* **TASK ITEM**
For the material below, count each line where the string "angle" appears, then return the total alone.

* **ENTRIES SHOWN**
....
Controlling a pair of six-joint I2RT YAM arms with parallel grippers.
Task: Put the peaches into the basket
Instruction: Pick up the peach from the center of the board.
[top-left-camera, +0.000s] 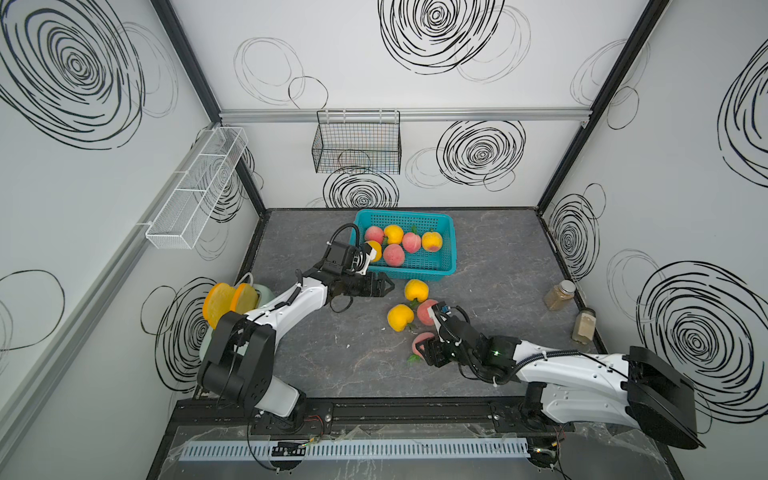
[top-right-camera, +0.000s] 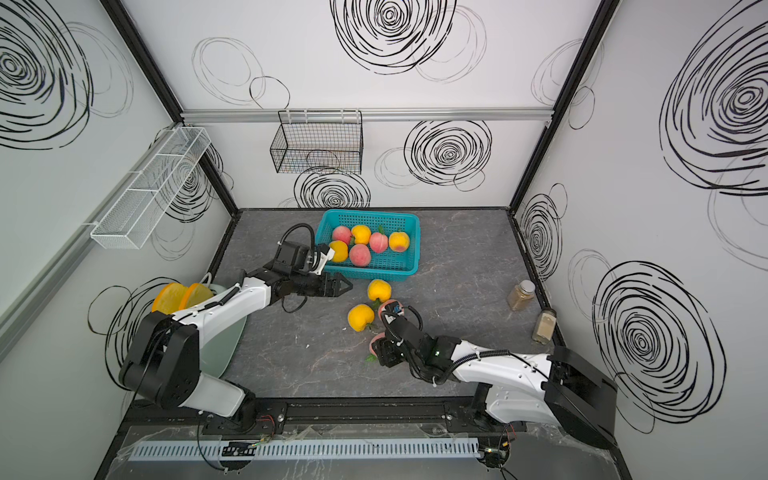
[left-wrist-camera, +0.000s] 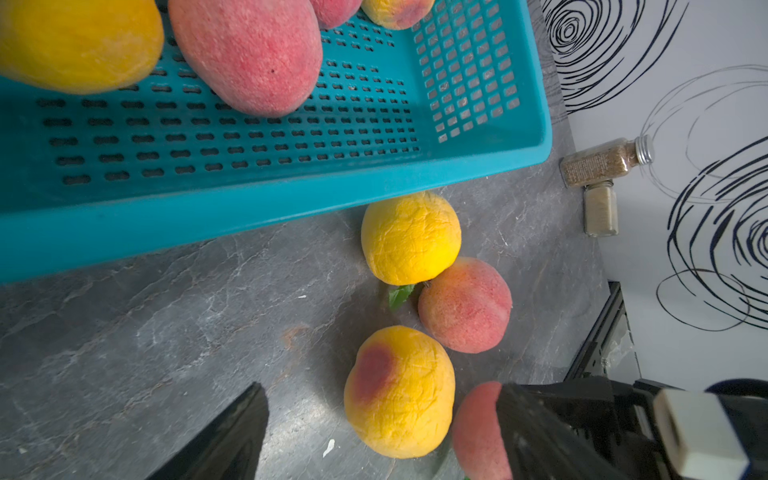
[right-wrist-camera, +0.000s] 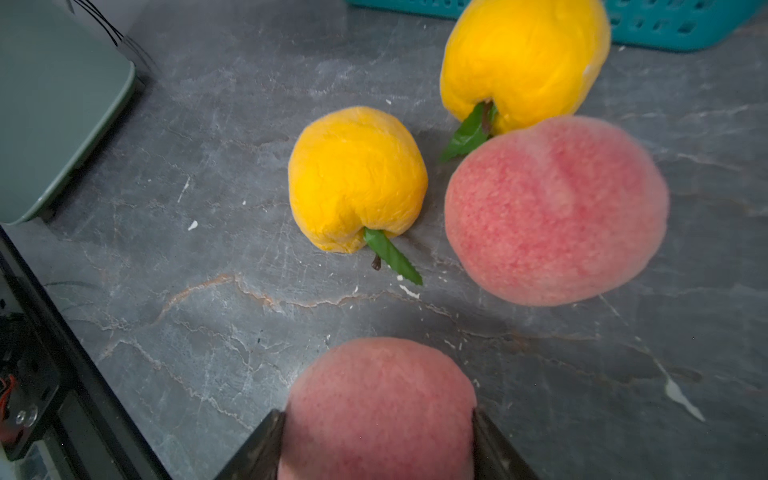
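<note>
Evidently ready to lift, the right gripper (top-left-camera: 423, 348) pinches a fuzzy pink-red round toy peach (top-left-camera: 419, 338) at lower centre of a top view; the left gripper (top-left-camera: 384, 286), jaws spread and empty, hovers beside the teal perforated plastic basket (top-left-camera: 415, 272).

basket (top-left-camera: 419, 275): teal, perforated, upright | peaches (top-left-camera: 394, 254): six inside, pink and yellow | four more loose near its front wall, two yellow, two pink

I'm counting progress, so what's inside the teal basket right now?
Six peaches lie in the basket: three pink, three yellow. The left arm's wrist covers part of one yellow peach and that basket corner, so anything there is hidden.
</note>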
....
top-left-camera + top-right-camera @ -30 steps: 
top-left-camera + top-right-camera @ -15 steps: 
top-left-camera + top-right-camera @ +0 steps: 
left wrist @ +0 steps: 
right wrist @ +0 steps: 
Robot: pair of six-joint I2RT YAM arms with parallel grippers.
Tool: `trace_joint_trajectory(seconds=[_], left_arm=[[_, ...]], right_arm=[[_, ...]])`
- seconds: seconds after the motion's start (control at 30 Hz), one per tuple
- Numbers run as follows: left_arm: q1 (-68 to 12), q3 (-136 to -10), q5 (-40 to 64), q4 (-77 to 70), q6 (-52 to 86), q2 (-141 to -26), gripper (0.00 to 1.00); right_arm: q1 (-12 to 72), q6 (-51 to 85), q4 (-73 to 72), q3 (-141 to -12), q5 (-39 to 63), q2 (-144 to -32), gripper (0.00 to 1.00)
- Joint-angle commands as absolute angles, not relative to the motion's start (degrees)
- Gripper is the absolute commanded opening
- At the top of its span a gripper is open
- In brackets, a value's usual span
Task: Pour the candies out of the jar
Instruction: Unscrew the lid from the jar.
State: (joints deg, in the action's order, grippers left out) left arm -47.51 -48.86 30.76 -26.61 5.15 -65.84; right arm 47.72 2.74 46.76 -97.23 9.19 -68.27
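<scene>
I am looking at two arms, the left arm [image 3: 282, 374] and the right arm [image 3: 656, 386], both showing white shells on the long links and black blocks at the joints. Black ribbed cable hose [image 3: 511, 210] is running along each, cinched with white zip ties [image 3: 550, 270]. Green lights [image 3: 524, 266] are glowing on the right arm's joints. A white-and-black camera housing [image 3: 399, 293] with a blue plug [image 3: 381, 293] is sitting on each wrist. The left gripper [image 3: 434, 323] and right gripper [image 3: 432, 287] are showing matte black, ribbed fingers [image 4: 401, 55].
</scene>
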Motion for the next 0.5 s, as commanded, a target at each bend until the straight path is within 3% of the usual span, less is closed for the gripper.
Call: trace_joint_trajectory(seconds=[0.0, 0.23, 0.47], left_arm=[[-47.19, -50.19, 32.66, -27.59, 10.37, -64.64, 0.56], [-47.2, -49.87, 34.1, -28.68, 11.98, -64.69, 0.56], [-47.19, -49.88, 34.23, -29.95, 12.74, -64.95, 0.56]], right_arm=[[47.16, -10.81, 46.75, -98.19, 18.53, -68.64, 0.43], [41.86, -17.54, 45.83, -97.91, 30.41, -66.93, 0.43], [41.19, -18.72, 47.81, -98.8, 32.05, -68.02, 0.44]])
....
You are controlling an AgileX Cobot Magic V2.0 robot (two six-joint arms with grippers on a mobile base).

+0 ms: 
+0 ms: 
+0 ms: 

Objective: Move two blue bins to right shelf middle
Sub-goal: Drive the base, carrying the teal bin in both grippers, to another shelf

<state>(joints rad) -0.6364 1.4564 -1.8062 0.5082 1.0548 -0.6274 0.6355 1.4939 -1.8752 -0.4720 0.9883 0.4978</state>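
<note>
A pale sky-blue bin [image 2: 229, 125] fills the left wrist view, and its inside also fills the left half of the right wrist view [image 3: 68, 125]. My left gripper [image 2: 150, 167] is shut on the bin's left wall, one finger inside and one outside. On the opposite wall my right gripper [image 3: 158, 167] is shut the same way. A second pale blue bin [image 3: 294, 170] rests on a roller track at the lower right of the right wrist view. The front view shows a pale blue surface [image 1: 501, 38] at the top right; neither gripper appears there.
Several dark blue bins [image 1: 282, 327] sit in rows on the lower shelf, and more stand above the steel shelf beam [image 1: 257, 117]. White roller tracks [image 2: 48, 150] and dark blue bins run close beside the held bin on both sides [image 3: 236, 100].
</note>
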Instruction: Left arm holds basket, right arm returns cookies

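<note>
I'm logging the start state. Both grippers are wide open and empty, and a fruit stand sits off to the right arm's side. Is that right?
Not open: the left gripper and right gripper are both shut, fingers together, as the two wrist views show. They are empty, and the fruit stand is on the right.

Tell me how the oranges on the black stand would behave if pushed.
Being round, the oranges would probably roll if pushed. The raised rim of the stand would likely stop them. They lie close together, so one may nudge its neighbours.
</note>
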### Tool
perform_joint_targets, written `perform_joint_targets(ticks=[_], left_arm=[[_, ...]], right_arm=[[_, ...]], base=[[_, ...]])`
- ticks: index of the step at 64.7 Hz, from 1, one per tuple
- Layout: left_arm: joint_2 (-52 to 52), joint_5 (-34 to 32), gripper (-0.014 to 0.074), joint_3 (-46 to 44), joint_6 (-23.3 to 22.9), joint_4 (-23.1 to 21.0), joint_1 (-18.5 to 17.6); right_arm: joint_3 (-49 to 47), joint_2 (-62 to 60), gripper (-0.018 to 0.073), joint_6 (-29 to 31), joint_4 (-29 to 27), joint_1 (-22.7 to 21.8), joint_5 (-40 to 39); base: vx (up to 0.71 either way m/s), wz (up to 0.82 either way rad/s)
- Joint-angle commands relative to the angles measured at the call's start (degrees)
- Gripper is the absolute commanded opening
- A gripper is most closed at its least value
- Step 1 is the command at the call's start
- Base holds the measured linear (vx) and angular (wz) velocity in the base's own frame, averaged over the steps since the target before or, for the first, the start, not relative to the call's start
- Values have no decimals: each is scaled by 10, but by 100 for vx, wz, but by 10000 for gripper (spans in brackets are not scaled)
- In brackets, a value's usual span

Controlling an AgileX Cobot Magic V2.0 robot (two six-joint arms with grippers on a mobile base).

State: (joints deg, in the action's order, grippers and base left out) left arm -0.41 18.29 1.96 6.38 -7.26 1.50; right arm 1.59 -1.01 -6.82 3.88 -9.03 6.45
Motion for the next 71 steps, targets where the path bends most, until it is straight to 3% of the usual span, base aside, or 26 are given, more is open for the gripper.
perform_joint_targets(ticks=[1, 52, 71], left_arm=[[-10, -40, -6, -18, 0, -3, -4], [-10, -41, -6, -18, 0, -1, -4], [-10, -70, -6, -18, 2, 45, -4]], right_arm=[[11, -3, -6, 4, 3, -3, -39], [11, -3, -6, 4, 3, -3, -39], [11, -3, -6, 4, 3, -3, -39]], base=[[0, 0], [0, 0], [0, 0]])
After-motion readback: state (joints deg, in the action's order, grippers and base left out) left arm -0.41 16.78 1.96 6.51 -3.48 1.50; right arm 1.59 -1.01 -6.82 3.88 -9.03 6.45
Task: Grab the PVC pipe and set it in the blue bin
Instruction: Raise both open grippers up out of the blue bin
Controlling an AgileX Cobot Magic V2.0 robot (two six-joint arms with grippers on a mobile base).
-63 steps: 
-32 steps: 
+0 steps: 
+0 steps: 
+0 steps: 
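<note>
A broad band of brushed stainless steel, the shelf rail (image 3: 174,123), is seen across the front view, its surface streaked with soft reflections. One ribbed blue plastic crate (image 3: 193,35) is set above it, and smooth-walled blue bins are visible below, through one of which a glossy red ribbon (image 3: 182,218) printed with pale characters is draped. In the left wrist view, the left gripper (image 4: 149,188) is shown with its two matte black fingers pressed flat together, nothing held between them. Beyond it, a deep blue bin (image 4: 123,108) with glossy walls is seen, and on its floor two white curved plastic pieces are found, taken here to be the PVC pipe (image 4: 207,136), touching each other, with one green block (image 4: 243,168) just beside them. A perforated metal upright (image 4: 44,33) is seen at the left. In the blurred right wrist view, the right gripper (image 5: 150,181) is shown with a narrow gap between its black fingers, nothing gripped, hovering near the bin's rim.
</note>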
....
* **EXERCISE OUTPUT**
2